_WHAT THE EXERCISE ASKS_
From the first line to the last, repeat the data exactly and drop the pictures.

_DATA EXTRACT_
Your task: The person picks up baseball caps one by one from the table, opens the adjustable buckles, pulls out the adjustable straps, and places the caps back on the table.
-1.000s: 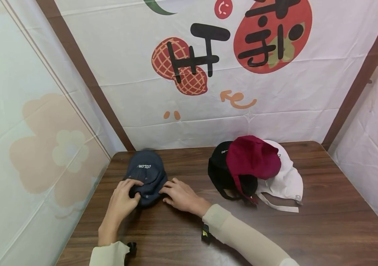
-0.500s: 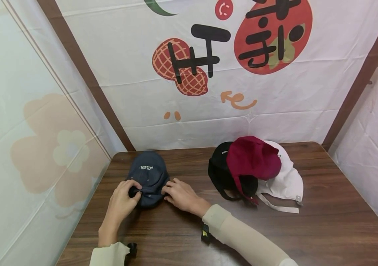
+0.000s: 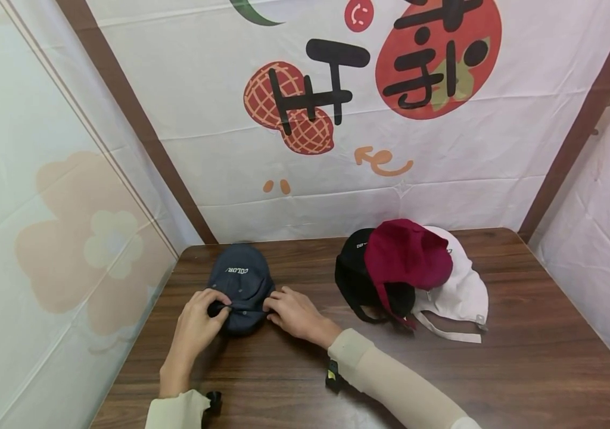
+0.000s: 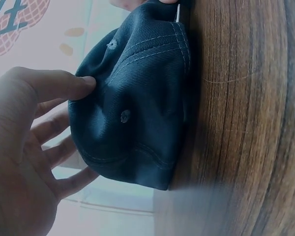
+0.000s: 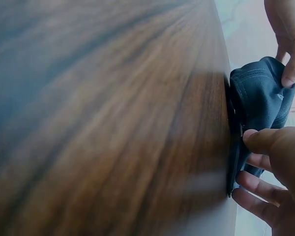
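A navy baseball cap (image 3: 243,286) with white lettering lies at the table's back left, its brim mostly hidden. My left hand (image 3: 196,316) pinches a fold of the crown on its left side. In the left wrist view the thumb presses on the dark cloth of the cap (image 4: 132,93), fingers behind it. On the cap's right side, my right hand (image 3: 295,314) pinches the lower edge between thumb and fingers. The right wrist view shows that thumb (image 5: 255,140) at the cap's rim, close to the tabletop, with the other hand higher up on the crown.
To the right on the brown wooden table (image 3: 283,387), a maroon cap (image 3: 407,253) lies over a black cap (image 3: 350,274) and a white cap (image 3: 463,292). The white cap's strap trails toward the front. A printed white cloth (image 3: 219,179) hangs behind the table.
The navy cap has turned and shifted slightly to the right, and its creased crown lies somewhat straighter. My right hand has followed its edge a little. The other caps have not moved.
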A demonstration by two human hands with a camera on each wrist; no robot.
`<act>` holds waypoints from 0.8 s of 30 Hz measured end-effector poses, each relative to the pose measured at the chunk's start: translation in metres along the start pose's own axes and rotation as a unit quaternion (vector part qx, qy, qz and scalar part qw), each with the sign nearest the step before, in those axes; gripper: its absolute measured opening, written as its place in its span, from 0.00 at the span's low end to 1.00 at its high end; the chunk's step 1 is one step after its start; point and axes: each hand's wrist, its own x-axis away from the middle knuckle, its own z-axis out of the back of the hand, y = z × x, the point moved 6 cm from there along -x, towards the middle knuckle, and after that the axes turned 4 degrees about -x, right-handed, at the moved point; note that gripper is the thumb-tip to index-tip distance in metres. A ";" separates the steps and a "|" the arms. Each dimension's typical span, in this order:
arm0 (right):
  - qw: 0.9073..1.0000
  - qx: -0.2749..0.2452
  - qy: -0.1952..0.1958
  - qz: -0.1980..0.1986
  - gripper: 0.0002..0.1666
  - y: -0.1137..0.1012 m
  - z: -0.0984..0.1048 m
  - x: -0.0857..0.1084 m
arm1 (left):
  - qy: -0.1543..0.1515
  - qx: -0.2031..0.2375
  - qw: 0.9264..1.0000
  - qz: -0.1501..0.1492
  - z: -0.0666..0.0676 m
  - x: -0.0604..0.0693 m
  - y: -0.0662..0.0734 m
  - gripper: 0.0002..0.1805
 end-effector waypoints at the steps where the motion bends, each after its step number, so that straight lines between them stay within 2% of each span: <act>1: 1.000 -0.001 0.002 0.000 0.09 0.001 0.001 0.000 | 0.001 0.000 1.000 -0.001 0.000 0.000 0.000 0.07; 17: 1.000 -0.005 0.023 -0.005 0.07 0.005 0.010 0.003 | 0.006 0.006 1.000 -0.008 0.001 -0.004 0.007 0.07; 24: 0.999 -0.013 0.033 -0.009 0.07 0.006 0.017 0.006 | 0.020 0.013 0.999 -0.022 0.005 -0.006 0.013 0.09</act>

_OUTPUT BELOW_
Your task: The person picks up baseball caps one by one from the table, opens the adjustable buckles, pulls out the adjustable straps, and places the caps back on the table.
-1.000s: 
-0.500s: 
+0.000s: 
+0.000s: 
+0.000s: 
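A navy baseball cap (image 3: 243,286) with white lettering lies at the table's back left, its brim mostly hidden. My left hand (image 3: 196,316) pinches a fold of the crown on its left side. In the left wrist view the thumb presses on the dark cloth of the cap (image 4: 132,93), fingers behind it. On the cap's right side, my right hand (image 3: 295,314) pinches the lower edge between thumb and fingers. The right wrist view shows that thumb (image 5: 255,140) at the cap's rim, close to the tabletop, with the other hand higher up on the crown.
To the right on the brown wooden table (image 3: 283,387), a maroon cap (image 3: 407,253) lies over a black cap (image 3: 350,274) and a white cap (image 3: 463,292). The white cap's strap trails toward the front. A printed white cloth (image 3: 219,179) hangs behind the table.
The navy cap has turned and shifted slightly to the right, and its creased crown lies somewhat straighter. My right hand has followed its edge a little. The other caps have not moved.
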A demonstration by two human hands with a camera on each wrist; no robot.
`<act>` holds waypoints from 0.8 s of 30 Hz measured end-effector poses, each relative to the pose measured at the chunk's start: translation in metres along the start pose's own axes and rotation as a unit quaternion (vector part qx, qy, qz and scalar part qw), each with the sign nearest the step before, in those axes; gripper: its absolute measured opening, written as its place in its span, from 0.00 at the span's low end to 1.00 at its high end; the chunk's step 1 is one step after its start; point and axes: each hand's wrist, its own x-axis away from the middle knuckle, its own z-axis out of the back of the hand, y = z × x, the point moved 6 cm from there along -x, towards the middle knuckle, and after that the axes turned 4 degrees about -x, right-handed, at the moved point; note that gripper is the thumb-tip to index-tip distance in metres. A ";" separates the steps and a "|" the arms. Each dimension's typical span, in this order:
arm0 (right):
  - qw: 0.9073..1.0000
  - qx: -0.2749..0.2452
  - qy: -0.1952..0.1958
  - qz: -0.1980..0.1986
  - gripper: 0.0002..0.1666
  - y: -0.1137..0.1012 m
  - z: -0.0984..0.1048 m
  - x: -0.0857..0.1084 m
arm1 (left):
  - qy: -0.1543..0.1515
  - qx: -0.2031..0.2375
  - qw: 0.9264..1.0000
  - qz: -0.1501..0.1492
  - z: -0.0666..0.0676 m
  - x: -0.0604..0.0693 m
  - y: -0.0662..0.0734 m
  - gripper: 0.0002..0.1805
 end-effector waypoints at the steps where the motion bends, each after its step number, so that straight lines between them stay within 2% of each span: <act>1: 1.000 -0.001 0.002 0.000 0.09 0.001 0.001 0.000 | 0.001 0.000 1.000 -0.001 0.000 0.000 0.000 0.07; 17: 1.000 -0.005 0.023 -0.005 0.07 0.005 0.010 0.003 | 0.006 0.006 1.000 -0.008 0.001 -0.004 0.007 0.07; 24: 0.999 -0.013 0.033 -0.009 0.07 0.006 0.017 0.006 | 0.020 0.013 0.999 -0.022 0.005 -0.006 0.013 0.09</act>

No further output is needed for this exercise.